Definition
Die Prozesse, durch die Eisensulfidminerale, hauptsächlich Pyrit (FeS2), in Sedimenten und Gesteinen durch Wechselwirkungen zwischen gelöstem Eisen, reduziertem Schwefel (Sulfid), mikrobieller Aktivität und geochemischen Bedingungen ausfällen.

Prinzip

Prinzip
Pyrit bildet sich, wenn verfügbares zweiwertiges Eisen mit biogen oder abiotisch erzeugtem Sulfid unter reduzierenden Bedingungen reagiert; Nukleationspfade umfassen die Bildung von Mackinawit- und Greigit-Zwischenstufen und mikrobiell vermittelte Schwefelversorgung durch Sulfatreduktion.

Demonstration

Demonstration
In organisch reichen marinen Sedimenten produziert bakterielle Sulfatreduktion Schwefelwasserstoff, der mit Porenwasser-Eisen zu Eisensulfiden reagiert, die später zu Pyrit umgewandelt werden und oft als Framboide oder disseminierte Kristalle vorkommen.

Fehlanwendung

Fehlanwendung
Jede Detektion von Eisensulfid automatisch mit in situ Pyritbildung gleichzusetzen, ohne die diagenetische Geschichte zu prüfen; ein Teil des Pyrits kann detritisch sein oder während Probenoxidation bzw.
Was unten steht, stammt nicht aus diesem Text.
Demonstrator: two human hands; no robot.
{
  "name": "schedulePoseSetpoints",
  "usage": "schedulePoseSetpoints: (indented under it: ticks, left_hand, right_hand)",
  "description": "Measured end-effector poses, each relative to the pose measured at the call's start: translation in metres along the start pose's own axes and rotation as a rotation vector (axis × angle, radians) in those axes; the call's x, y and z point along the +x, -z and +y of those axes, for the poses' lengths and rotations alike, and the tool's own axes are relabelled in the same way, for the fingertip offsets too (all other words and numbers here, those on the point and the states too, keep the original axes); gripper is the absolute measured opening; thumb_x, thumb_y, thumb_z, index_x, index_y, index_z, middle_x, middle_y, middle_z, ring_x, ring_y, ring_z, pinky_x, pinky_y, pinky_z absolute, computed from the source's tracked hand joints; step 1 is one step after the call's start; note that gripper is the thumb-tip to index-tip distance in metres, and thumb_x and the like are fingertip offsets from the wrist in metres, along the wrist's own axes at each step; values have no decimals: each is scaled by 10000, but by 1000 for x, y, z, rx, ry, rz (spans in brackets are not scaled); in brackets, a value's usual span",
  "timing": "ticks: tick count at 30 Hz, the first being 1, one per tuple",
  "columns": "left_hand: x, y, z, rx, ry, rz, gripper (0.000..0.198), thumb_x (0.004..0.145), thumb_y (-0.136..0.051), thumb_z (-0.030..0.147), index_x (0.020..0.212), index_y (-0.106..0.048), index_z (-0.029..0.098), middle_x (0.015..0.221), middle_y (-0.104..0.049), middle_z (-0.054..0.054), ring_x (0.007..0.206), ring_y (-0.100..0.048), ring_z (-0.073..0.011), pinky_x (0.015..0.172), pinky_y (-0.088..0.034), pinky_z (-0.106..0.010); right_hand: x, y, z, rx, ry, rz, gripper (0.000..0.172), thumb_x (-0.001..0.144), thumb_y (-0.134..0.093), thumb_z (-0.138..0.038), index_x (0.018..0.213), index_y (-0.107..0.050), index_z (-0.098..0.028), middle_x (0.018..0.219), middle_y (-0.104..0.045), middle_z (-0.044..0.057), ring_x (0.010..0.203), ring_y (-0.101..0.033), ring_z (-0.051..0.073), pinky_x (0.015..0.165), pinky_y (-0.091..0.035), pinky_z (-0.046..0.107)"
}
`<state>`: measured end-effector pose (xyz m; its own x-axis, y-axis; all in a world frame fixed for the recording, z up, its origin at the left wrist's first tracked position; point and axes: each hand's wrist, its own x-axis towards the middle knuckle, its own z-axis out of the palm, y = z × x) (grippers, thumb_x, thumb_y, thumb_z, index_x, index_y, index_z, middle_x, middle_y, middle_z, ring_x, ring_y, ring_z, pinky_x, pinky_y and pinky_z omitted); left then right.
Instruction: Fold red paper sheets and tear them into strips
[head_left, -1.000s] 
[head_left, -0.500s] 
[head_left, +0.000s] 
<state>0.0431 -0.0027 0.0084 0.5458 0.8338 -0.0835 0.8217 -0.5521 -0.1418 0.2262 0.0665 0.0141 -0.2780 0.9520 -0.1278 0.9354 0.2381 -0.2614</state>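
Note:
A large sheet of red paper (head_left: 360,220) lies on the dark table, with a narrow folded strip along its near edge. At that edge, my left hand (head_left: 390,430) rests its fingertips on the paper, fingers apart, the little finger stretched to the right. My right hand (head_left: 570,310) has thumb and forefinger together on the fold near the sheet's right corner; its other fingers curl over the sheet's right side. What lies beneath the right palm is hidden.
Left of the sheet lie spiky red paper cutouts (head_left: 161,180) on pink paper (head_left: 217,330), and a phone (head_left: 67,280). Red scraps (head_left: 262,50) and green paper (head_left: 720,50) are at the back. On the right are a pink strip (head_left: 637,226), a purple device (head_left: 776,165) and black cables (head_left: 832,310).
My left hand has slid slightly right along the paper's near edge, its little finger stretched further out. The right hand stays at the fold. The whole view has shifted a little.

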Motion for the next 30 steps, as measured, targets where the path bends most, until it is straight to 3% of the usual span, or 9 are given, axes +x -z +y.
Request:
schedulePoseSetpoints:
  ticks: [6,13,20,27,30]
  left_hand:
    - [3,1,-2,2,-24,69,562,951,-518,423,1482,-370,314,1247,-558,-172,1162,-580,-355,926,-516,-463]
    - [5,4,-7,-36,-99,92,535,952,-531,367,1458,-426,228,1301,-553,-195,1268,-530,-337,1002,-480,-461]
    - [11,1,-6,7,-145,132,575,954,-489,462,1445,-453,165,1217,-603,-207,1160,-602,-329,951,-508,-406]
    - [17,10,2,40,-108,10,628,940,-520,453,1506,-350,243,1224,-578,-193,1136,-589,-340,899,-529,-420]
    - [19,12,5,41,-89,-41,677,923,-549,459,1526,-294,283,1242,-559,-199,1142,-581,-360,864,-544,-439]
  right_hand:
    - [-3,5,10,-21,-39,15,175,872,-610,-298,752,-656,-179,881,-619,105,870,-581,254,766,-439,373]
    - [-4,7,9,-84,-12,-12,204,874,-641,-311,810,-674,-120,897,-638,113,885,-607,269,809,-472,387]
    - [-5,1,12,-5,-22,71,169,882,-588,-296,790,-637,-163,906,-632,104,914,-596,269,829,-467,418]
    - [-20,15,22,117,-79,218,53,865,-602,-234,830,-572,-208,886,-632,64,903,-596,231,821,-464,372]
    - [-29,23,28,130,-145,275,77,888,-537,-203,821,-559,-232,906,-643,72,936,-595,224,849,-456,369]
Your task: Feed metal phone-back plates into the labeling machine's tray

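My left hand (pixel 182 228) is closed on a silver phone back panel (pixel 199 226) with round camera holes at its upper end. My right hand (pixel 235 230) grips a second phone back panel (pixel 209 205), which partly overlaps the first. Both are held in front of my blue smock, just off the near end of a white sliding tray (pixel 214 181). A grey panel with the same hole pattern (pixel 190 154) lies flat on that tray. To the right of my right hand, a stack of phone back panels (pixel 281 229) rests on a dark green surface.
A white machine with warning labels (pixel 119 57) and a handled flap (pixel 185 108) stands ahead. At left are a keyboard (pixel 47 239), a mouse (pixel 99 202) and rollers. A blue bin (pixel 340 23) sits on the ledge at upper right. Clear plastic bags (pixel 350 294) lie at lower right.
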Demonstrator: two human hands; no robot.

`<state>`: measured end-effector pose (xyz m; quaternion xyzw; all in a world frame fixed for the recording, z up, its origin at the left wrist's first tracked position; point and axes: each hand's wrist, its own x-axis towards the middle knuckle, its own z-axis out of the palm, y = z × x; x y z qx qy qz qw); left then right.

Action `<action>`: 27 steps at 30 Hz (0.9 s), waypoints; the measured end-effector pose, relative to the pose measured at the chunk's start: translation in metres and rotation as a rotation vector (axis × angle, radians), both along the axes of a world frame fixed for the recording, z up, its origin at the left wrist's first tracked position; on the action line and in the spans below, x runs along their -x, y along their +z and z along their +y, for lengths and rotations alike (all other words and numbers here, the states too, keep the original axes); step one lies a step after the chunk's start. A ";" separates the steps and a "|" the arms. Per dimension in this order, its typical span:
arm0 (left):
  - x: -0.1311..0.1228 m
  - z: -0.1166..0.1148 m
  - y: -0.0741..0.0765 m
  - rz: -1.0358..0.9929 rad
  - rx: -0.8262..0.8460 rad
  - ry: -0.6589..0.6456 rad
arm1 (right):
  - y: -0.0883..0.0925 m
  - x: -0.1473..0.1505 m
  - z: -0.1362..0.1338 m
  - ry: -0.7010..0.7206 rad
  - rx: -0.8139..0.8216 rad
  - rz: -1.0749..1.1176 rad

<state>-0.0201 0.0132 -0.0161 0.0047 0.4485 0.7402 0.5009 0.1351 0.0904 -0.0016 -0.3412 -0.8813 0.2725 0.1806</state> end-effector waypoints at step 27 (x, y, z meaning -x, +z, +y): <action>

Metamorphose gebildet worden sein.

Konsequenz

Konsequenz
Das Verständnis der Pyritbildung informiert Redoxrekonstruktionen, die Effizienz der organischen Substanzverladung, Schwefel- und Eisenkreisläufe sowie die Erhaltung von Biomarkern; weitverbreitete Pyritisierung kann Sedimente zementieren und die Reservoirqualität beeinflussen.

Umkehrung

Umkehrung
Die umgekehrte Bedingung ist oxydative Diagenese: wenn oxische Verhältnisse die Sulfidakkumulation verhindern und stattdessen Eisenoxide begünstigen, wodurch Elementmobilität und Sedimentgefüge verändert werden.

Abgrenzung

Abgrenzung
Bezieht sich auf authigene und diagenetische Bildung von FeS2 in sauerstoffarmen Umgebungen; schließt oberflächenbildende Sulfate der Verwitterung, sekundäre Sulfide aus Metamorphose und anthropogene Sulfidkontaminationen aus.

Semantische Spannung

Semantische Spannung
Es besteht Spannung zwischen rein abiotischen kinetischen Modellen der Sulfid–Eisen-Reaktionen und mikrobiellen ökologischen Erklärungen, die die biologische Steuerung der Schwefel-Spezies und Pyrittexturen betonen.

Synthese

Synthese
Pyritbildung ist die diagenetische und mikrobiell beeinflusste Abfolge von Eisen‑Schwefel‑Reaktionen in reduzierenden Sedimentumgebungen, die gelöstes Eisen und Sulfid in stabiles FeS2 überführen, die Redoxgeschichte aufzeichnen und Sedimenteigenschaften verändern.